What’s the Difference? Are They Treated Differently?
You twisted your ankle playing basketball or tennis, and now it hurts every time you put pressure on it. Is it a strain or a sprain? What’s the difference? Should they be treated differently?
Strains vs. Sprains—the Medical Difference
There’s a common misperception that strains and sprains are simply different degrees of the same type of injury. That’s not true. While both involve connective tissue, a strain affects your muscles or tendons, but a sprain affects ligaments only. (Ligaments are tissue that connect bones together, while tendons are tissue that connect bones to muscle.) A strain occurs when you tear or overstretch muscles or tendons, whereas a sprain is the tearing or overstretching of ligaments. A sprain may limit your movement to a greater extent—because you may not be able to use the joint connected to the ligament—but technically a sprain is not worse than a strain.
Symptoms of Sprains and Strains
Because sprains and strains both involve overstretching and tearing, their symptoms have many similarities. You can expect pain and swelling at the site of the injury, particularly around the joint. Pain is typically more intense when you try to flex the joint, so anticipate a loss of range of motion and flexibility. With a muscle strain, you may experience spasms. A sprained ligament customarily turns black and blue from bruising.
Diagnosis of Sprains and Strains
Sprains and strains are not the types of injuries to show up on an X-ray or MRI, but after conducting a physical exam, your doctor might order an imaging test to rule out the possibility of a break.

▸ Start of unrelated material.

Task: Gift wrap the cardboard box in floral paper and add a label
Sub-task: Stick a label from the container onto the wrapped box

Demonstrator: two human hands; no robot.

Treatment of Strains and Sprains
For minor strains and sprains, the RICE approach is the first line of treatment:
- Rest—Avoid unnecessary use of the affected joint for a couple of days, but
don’t stay off it for too long. Your muscles may tighten up, making it more
painful when you try to return to normal activities.
- Ice—Wrap an ice pack in a thin towel and apply directly to the affected area
for 20 minutes, three to four times a day.
- Compression—Use trainer’s tape, an Ace-type bandage, or a compression
sleeve to reduce swelling, but don’t wrap too tightly, as you may cut off
- Elevation—Keeping the affected joint above your head will help reduce
More severe strains and sprains may require a surgical procedure, particularly if there’s a tear in your ligament, tendon, or muscle.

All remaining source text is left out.